▶ Task prompt
Would you return exactly the lines below from the line with "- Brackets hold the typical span" through the line with "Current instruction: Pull", both included, and nothing else, leaving out the pictures?

▶ Data
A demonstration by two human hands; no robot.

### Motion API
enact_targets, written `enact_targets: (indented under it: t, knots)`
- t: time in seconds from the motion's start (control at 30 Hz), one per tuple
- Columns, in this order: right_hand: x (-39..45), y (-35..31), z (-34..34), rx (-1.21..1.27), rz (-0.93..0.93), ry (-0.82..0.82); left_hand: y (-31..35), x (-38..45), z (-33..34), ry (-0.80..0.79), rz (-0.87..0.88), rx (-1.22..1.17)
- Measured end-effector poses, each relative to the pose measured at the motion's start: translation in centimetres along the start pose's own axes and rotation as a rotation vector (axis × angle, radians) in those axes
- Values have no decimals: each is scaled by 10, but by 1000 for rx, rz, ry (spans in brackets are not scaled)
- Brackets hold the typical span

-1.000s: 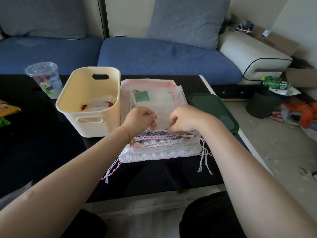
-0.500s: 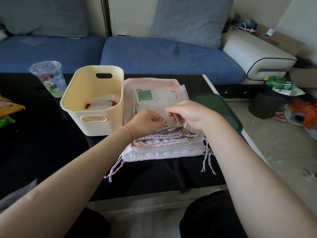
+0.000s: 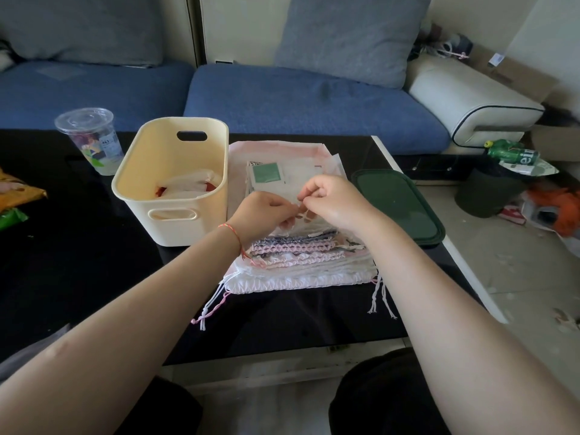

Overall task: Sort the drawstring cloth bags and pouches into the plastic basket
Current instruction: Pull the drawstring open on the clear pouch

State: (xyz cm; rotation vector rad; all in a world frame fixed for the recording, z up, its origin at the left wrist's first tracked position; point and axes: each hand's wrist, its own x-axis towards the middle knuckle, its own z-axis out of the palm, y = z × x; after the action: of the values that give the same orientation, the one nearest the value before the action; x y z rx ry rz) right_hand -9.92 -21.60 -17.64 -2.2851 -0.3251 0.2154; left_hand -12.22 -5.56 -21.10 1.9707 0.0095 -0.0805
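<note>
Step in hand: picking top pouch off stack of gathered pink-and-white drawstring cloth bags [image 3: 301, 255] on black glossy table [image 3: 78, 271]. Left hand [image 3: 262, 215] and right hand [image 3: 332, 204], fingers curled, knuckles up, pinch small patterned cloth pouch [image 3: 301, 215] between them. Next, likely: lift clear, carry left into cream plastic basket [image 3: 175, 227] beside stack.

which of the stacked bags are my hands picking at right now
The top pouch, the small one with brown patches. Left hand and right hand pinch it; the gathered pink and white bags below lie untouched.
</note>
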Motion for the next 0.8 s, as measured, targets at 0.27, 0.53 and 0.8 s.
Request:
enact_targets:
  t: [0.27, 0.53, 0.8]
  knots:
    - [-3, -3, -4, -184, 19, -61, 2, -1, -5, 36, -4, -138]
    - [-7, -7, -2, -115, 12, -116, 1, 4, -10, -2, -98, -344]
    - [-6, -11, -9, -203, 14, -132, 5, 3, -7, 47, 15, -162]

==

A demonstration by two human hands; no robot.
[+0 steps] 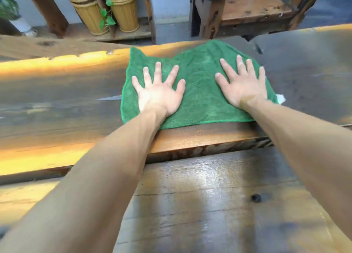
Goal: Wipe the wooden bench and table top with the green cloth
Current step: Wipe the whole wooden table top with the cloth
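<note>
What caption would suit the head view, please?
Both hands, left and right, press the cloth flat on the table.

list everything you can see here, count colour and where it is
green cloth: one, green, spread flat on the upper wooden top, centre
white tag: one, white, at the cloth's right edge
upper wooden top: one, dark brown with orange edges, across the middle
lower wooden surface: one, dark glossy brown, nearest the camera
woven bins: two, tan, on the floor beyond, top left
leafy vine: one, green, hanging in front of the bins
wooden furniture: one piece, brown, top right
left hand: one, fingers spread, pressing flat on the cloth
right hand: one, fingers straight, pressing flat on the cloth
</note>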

▶ Exercise output
- Brackets hold the typical span

-1.000s: 
-0.500s: 
+0.000s: 

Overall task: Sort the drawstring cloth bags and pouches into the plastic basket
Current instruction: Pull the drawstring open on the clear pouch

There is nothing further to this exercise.